Woodward is presented as Mr. Naive, a childlike goody-two-shoes with no clear idea whatsoever about drugs or the wicked ways of the men in the entertainment industry. Walsh is so subdued he barely exists, except as a vehicle for wretched, soap-operatic magico-realism fantasies in which Woodward grills the dead Belushi on-screen while Belushi lies around sweating.
"If you hated needles so much, what were you doin' stickin' them in your arm, huh, John? Answer me, John? ... What was so painful that you couldn't even close your eyes at night without drugs?" Walsh seems exasperated, more by the hopeless duncery of the film than by Belushi's unregenerate ways.
"I can't breathe. Breathe for me, Woodward," gasps Belushi, at the last.
Oh for fuck's sake.
Not even J.T. Walsh could salvage his part in this abortion. If devil cocaine didn't piss all over Belushi's grave and embugger his memory, this movie certainly did.
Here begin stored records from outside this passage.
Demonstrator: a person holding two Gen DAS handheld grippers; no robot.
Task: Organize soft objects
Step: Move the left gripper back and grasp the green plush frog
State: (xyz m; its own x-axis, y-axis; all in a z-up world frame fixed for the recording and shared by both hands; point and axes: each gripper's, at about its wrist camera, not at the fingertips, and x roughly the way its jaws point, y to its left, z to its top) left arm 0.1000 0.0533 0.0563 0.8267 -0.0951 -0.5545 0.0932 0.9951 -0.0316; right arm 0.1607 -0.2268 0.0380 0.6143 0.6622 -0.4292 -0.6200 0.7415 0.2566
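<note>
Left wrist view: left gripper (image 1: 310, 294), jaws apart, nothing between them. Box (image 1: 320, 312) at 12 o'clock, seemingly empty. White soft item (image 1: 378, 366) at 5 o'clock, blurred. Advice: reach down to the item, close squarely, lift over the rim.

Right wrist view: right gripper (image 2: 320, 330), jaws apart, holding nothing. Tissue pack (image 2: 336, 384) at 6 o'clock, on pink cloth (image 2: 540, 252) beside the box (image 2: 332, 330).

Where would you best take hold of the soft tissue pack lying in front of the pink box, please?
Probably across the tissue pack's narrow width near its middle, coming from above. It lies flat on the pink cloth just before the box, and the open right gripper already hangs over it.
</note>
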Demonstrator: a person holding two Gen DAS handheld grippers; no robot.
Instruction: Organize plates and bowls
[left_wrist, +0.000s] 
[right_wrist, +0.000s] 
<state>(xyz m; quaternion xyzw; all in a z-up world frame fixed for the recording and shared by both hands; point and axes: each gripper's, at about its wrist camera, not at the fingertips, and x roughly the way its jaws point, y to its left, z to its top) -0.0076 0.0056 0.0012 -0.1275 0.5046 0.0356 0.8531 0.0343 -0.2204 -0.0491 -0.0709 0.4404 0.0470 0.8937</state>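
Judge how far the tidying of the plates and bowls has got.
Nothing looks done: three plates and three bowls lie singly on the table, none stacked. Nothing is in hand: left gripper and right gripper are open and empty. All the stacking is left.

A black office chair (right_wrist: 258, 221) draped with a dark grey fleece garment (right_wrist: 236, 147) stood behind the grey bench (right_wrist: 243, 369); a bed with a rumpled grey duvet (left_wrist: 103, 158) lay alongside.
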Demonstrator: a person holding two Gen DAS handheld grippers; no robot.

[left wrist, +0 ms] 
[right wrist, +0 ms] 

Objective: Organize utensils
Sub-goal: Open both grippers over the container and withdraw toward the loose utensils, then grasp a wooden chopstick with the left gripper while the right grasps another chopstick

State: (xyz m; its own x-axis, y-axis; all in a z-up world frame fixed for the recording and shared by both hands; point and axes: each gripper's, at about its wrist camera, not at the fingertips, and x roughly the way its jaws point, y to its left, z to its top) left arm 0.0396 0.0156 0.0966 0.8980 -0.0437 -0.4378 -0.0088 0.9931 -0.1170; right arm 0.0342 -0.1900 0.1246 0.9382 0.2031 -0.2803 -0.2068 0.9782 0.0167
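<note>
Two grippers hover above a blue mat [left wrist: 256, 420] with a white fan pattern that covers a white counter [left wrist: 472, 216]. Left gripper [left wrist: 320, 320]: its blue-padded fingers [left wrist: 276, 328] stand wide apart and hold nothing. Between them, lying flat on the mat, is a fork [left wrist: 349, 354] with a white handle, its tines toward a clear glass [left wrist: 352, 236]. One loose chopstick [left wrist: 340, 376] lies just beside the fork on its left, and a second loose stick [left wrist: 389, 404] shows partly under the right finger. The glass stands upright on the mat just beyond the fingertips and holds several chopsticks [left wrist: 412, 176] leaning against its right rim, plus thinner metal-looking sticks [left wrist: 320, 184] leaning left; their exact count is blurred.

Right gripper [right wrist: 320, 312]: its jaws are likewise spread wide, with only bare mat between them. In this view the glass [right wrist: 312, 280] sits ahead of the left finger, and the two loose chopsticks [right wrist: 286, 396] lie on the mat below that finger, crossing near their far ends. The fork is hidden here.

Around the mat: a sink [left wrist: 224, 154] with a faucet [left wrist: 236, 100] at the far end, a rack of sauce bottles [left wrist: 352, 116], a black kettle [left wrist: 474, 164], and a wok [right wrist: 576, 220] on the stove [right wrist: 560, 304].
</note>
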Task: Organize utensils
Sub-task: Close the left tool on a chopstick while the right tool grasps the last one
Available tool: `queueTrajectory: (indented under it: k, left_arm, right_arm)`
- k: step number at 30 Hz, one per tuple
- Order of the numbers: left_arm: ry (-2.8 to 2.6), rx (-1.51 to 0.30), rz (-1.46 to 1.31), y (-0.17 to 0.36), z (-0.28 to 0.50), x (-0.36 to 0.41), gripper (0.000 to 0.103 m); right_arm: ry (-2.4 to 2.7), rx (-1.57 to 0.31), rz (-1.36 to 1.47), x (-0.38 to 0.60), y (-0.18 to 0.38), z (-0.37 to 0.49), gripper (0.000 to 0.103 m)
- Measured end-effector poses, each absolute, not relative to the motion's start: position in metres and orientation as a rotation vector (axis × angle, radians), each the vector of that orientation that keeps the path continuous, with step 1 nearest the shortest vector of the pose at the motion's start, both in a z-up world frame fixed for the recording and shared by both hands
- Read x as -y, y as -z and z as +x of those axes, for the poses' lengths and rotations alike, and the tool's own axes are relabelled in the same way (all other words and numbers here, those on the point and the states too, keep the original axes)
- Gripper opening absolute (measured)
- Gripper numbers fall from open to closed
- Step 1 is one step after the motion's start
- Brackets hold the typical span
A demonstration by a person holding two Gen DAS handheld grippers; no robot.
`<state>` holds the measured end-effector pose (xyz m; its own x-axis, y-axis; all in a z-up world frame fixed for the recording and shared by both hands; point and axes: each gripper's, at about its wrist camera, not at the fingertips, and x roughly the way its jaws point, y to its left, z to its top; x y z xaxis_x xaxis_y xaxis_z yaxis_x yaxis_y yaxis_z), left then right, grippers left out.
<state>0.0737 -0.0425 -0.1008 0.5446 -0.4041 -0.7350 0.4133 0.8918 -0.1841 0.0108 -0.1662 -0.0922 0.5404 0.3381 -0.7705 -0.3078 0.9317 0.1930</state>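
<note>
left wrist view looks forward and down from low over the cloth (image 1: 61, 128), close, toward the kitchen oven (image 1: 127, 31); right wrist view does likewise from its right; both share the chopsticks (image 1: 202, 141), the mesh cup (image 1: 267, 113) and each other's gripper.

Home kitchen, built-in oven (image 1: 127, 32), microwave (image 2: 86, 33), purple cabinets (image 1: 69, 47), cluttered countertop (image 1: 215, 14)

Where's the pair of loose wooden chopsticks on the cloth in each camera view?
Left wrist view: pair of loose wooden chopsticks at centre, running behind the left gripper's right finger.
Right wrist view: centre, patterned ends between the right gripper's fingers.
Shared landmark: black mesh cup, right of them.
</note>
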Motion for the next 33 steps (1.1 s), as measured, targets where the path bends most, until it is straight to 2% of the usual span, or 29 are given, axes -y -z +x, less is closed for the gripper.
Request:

For some reason, even though he was in the movie only for about seven minutes, one of Walsh's most memorable roles was as Cole, Annette Bening's long-con mentor in "The Grifters" (1990), who lures unsuspecting Texas oilmen into what they think is a crooked stock-market deal. His manic pathology is the thing to watch here. "How do we do it? Machines!" Walsh shouts, every inch the cufflinked yuppie alpha male. "It is bee-yootiful!" He exuberantly leaps from the couch and flings open the door to a fake office, excited to give his mark a look at his beautiful roomful of state-of-the-art supercomputers -- actually an unfinished cavern of broken plasterboard, conduit wire and garbage bags. Walsh plays a seamless pathological liar -- someone so completely deranged by his own fabrications, he starts to believe he can turn water into gin. Bening tells how Cole eventually "retired" to Atascadero, a facility for the criminally insane; Walsh is shown in the flashback crawling around a bed on all fours, surrounded by mirrors, clutched by paranoia, arching his back like a baboon, gibbering, "I can't move I can't move, I can't move, I can't move..." He crawls backward up the 1980s ersatz-deco padded headboard and screeches at Annette, with the whirling pupils and jackknifing nerves of someone who has grappled with irrational fear and maybe lost a few times.
Walsh got a good break being cast in "A Few Good Men" (1992) as Lt. Col. Matthew Markinson. OK, I know what you're thinking, formula moviemaking with an A-list cast, Rob Reiner, the military, Tom Cruise, Demi Moore -- I was skeptical, certainly -- and yeah, Demi clonks out each line like she's unloading industrial air conditioners -- but hoo, whadda tight script! Tight as warm vinyl over underage porn stars! It moves like a cheetah. Really, it's the kind of DVD that has you yelling advice at the TV set in the middle of the night and not even feeling pathetic about it.
Walsh gets to show some range -- he isn't just a paranoid schizo or a venal military bastard -- in this one he's a nervous wreck, for reasons of morbid sensitivity, cowardice and moral failure. He also gets to be demoralized and abused by Jack Nicholson, which must have endeared him to Nicholson forever. It all sits on the eyes with Walsh, and in this film, you see pain under duress under ethics under duty. When it comes to mixing the emotional hard stuff, Walsh is the bartending equivalent of Tom Cruise in "Cocktail" -- it's a little role but one full of internal stunts.